As computer and other digital systems become more complex and more capable, methods and hardware to enhance the transfer of data between system components or elements continually evolve. Data to be transferred include signals representing data, commands, or any other signals. System components or elements can include different functional hardware blocks on a single integrated circuit (IC), or on different ICs. The different integrated circuits may or may not be on the same printed circuit board (PCB). System components typically include an input/output (I/O) interface specifically designed to receive data from other system components and to transmit data to other system components.
One consistent trend as computing systems become more capable is an increase in the amount of data to be transferred per time period. Some applications that require high data rates include game consoles, high definition television (HDTV), personal computer (PC) main memory, graphics processors, and various consumer devices not already mentioned. In response to the demand for increased data rates, double data rate (DDR) standards have been developed to standardize the behavior of hardware and software using high data rates. Several generations of graphics DDR (GDDR) standards have been developed specifically for graphics processing and video processing, which typically demand the capability to transfer and process very large amounts of data.
In some instances, conventional methods for handling well-known digital data transfer issues become impractical or unworkable as data rates become higher. For example, it is known that digital data transmission experiences errors. That is, signals will be incorrectly interpreted as having an incorrect binary value for a variety of reasons. Errors are quantified as an error rate, which can be a number of errors per unit time, or a number of errors per some number of transmissions. In response to the reality of errors in digital data transmission, schemes for error detection and/or correction were developed. One common approach is error checking and correction (ECC), which is a collection of methods to detect errors in transmitted or stored data, and to correct them. This is done in many ways, all of them involving some form of coding. The simplest form of error detection is a single added parity bit or a cyclic redundancy check. Multiple parity bits can detect not only that an error has occurred, but also which bits have been inverted, and should therefore be re-inverted to restore the original data. The greater the number of extra bits that are added, the greater the chance that multiple errors will be detectable and correctable.

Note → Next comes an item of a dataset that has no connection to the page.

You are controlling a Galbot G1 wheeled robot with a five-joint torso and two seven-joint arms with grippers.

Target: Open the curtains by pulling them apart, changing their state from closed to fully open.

Conventional methods such as ECC are generally not practical for DDR interfaces. One reason is that in many DDR applications, the most likely errors are multi-bit errors (affecting more than one bit in a word) that are due to noise or timing issues. ECC is not well adapted to detect and correct such multi-bit errors.
Another reason conventional methods such as ECC are not practical for DDR interfaces is that ECC requires extra pins for parity bits. Additional pins for error detection may also be multiplied further when one system component, such as a processor, must interface with many other components, necessitating error detection and correction for each data path. Probably without exception, it is desirable to maintain as low a pin count as possible in modern mass-produced systems. Therefore, adding pins to handle errors is not a good solution, especially when even more pins may be required in high data rate systems (as compared to lower data rate systems) to provide acceptable error detection and correction.
Another approach to error detection according to various communication standards includes sending a signature with data from the sender to the receiver. The receiver compares the signature with the correct signature, and if there is an error, the sender is asked to retry. Some of the disadvantages associated with present signature-based approaches in many common high data rate applications include the length of time required to perform the comparison and request a retry, as well as the amount of intelligence required to be present on both the receiver and transmitter. In many high data rate applications, the requisite amount of intelligence is not often present. For example, many high speed memories include a minimum of intelligence and are controlled by memory controllers that handle as many logic functions as possible for one or memories under control. Having memories with minimal intelligence, or logic on board, reduces memory cost (a significant portion of system cost) and increases interface flexibility.
Another way to method for reducing errors is to run the system at a slower data rate, but this approach harms the very performance that is usually a goal to be achieved by higher data rates.